#### Work to complete:
Reproduce word for word, from the entries below, the line with "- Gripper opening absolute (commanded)", the line with "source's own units", and every line between them, and nothing more.

#### Extracted material:
#####

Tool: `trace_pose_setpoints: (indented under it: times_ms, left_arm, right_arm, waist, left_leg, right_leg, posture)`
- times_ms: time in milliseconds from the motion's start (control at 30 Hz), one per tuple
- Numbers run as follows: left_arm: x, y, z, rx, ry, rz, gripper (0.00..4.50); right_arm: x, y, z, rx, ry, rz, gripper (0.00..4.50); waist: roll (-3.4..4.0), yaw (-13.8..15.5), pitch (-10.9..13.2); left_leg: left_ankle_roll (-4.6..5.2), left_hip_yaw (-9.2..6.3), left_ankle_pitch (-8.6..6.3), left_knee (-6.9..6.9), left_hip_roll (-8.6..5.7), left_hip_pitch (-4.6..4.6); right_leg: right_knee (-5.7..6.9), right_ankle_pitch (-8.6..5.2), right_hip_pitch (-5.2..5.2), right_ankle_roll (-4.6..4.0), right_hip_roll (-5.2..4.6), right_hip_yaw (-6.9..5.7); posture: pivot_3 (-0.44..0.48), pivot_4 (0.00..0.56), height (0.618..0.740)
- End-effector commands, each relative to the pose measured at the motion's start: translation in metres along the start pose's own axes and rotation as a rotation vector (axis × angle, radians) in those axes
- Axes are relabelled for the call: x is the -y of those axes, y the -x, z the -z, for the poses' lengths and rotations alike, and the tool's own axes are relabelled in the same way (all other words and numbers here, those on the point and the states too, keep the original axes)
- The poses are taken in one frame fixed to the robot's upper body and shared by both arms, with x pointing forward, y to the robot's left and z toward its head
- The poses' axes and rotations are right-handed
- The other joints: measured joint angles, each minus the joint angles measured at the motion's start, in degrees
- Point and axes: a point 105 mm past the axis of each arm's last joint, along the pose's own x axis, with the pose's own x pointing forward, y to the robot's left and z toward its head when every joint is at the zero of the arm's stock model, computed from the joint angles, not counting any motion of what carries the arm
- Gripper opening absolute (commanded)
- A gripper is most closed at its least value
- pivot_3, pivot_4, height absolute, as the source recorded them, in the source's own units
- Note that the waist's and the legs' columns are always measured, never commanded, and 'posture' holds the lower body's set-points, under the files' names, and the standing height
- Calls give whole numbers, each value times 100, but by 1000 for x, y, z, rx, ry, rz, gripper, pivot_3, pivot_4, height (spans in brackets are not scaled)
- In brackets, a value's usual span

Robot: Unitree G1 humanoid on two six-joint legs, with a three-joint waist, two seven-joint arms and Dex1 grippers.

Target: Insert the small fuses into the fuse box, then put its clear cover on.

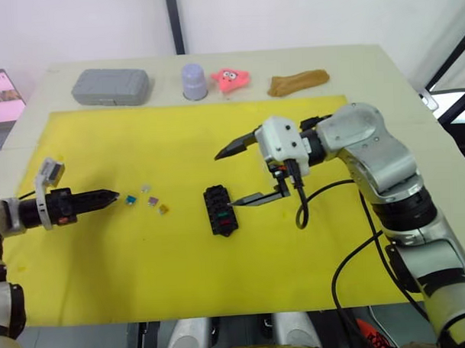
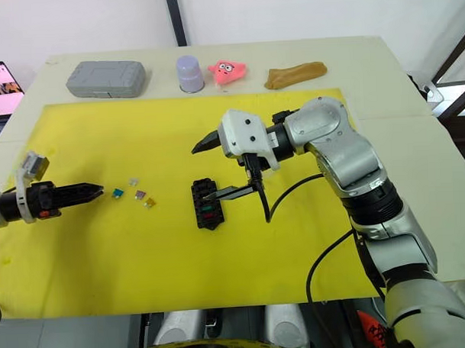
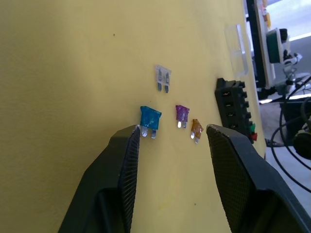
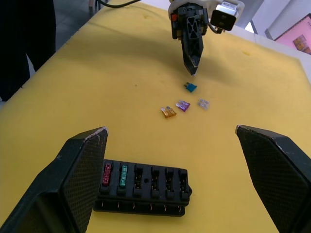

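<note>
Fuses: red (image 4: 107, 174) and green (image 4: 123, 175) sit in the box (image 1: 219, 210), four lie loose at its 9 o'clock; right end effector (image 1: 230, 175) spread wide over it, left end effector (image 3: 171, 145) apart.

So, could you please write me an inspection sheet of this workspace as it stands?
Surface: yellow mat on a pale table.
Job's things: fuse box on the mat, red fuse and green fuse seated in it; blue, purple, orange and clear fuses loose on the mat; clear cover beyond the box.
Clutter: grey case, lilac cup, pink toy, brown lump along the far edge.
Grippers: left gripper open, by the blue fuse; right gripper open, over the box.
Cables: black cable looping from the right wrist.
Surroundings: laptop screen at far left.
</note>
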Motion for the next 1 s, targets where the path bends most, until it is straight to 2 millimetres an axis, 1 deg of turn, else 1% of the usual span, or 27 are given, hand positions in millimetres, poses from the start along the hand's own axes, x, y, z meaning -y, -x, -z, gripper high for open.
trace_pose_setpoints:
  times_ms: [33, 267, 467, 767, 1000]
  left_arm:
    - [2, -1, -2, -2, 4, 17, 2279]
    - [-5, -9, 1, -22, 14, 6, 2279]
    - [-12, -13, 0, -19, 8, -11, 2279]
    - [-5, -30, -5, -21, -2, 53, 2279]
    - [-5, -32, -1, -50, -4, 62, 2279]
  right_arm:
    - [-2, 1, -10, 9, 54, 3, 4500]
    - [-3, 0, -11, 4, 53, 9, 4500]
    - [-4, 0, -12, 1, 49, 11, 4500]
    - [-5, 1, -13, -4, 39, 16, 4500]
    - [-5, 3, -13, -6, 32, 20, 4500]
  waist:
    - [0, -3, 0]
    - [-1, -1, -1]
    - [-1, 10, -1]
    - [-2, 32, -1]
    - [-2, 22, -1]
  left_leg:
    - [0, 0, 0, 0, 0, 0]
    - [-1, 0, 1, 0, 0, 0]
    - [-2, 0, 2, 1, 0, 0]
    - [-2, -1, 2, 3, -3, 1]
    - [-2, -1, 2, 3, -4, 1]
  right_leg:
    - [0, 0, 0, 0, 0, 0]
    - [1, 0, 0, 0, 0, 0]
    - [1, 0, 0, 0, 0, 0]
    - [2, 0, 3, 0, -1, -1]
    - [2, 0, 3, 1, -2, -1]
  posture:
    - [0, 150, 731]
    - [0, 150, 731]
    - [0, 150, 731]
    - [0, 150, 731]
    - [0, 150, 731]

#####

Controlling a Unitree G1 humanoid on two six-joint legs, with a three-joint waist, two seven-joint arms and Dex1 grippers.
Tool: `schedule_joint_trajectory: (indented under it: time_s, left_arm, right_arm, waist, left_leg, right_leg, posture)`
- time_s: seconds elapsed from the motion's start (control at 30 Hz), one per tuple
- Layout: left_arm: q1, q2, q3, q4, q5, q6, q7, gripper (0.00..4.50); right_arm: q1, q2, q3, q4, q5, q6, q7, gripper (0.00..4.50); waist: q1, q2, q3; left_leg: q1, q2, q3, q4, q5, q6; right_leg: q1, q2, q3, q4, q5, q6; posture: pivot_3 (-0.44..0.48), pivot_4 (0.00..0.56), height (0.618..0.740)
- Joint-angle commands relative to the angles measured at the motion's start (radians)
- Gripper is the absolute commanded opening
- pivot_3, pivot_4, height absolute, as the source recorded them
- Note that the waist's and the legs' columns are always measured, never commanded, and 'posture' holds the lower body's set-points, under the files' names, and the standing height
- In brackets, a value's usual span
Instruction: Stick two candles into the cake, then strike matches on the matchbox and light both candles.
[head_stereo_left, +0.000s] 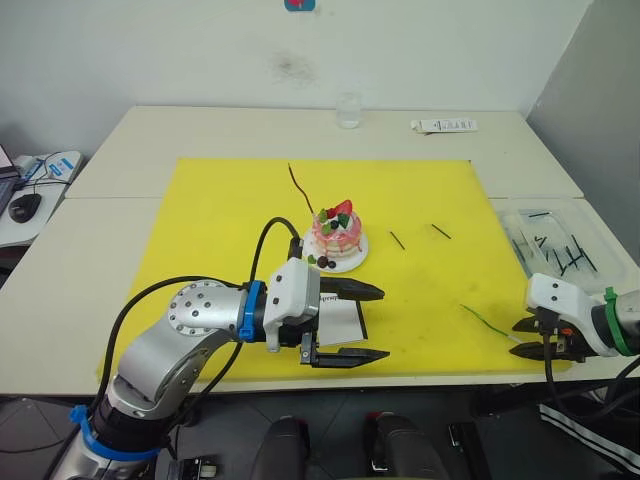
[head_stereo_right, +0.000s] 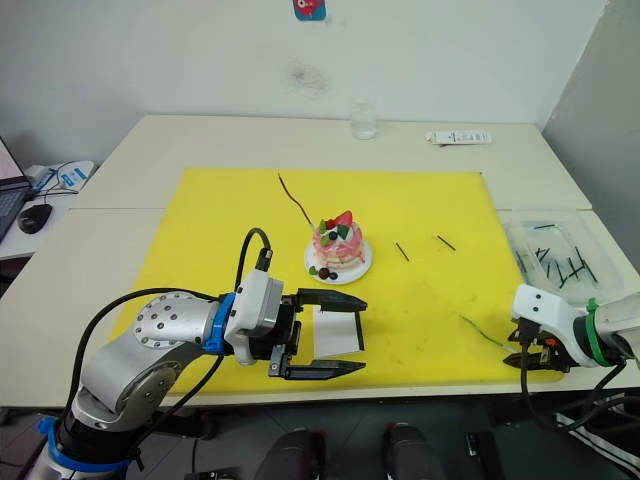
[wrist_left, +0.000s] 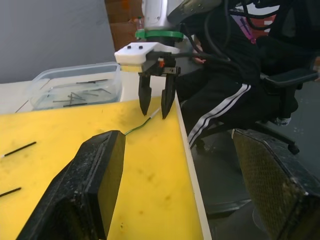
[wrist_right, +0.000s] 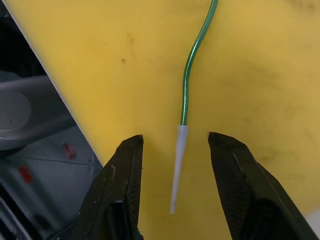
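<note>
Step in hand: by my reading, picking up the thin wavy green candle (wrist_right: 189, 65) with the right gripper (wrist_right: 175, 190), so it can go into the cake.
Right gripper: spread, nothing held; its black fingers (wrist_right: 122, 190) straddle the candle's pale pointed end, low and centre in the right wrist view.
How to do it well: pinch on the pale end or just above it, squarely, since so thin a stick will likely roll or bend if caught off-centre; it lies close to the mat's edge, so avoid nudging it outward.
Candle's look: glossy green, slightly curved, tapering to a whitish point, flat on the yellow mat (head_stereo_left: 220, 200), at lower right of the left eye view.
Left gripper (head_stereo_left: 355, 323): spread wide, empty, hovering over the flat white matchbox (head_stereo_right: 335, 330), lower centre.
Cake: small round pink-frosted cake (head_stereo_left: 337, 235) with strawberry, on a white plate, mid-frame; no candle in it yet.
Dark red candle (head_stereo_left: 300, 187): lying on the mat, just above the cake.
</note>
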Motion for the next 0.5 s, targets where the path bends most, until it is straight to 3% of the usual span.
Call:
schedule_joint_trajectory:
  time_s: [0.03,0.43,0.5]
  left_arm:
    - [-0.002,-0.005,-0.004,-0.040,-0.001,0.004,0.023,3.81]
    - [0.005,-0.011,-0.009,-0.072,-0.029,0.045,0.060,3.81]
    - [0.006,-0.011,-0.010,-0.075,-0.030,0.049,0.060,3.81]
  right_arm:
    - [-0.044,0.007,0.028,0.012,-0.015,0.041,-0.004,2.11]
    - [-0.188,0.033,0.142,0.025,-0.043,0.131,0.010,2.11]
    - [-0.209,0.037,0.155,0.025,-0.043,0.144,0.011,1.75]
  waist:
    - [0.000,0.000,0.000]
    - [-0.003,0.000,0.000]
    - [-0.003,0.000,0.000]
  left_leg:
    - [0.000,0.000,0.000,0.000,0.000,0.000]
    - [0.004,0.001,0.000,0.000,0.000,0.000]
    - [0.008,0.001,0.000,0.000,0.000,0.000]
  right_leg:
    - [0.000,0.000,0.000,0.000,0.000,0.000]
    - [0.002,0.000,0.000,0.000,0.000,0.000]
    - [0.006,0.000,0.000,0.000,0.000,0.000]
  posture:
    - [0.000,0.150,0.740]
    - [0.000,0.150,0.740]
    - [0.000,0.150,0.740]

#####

#### Written answer:
- Gripper opening absolute (commanded)
- A gripper is most closed at its least value
- pivot_3, pivot_4, height absolute, as the source recorded them, in the source's own units

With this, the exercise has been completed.